** DATA FOR ANALYSIS follows **

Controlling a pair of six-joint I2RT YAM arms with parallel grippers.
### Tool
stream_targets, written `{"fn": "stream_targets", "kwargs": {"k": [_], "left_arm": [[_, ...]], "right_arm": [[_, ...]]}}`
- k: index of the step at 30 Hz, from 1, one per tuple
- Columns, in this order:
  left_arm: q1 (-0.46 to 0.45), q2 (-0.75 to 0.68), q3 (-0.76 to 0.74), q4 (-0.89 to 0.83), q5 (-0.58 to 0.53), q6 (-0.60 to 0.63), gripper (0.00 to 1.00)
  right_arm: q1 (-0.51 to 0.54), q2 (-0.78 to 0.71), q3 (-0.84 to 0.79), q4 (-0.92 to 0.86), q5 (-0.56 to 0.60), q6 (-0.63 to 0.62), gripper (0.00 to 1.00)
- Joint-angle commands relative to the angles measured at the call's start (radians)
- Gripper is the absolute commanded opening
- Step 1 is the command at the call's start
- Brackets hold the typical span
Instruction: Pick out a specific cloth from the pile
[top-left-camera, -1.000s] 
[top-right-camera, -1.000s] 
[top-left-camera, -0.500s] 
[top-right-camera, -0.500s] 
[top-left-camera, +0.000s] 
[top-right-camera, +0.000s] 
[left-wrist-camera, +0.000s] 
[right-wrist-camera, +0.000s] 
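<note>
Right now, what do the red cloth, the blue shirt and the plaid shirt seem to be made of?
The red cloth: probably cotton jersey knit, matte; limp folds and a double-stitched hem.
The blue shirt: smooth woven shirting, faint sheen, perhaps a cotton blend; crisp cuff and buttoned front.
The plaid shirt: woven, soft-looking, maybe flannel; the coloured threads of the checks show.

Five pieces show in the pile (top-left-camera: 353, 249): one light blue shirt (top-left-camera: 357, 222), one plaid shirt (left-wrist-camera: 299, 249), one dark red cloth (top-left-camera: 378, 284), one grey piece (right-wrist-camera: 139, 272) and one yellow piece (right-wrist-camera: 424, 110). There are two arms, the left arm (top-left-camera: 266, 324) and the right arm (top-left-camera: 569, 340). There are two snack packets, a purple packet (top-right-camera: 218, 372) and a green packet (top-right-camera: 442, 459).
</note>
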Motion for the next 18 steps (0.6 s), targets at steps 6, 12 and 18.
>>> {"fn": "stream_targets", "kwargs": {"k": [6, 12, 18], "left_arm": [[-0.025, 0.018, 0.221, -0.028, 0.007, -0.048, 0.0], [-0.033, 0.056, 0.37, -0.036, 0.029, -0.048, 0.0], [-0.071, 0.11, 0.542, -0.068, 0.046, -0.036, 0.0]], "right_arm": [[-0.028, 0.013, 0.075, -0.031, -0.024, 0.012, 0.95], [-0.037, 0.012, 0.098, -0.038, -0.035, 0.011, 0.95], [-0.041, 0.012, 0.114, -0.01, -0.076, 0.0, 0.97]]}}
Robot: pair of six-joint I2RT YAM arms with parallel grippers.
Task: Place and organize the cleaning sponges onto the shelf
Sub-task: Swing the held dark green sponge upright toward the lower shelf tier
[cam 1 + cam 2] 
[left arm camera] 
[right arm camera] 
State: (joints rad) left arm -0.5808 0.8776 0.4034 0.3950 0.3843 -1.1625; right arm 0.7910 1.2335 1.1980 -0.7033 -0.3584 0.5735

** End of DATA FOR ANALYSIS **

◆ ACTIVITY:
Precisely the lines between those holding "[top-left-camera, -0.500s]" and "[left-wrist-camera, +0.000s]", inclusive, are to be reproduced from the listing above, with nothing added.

◆ RESPONSE:
[top-left-camera, -0.500s] 
[top-right-camera, -0.500s] 
[top-left-camera, +0.000s] 
[top-right-camera, +0.000s] 
[left-wrist-camera, +0.000s] 

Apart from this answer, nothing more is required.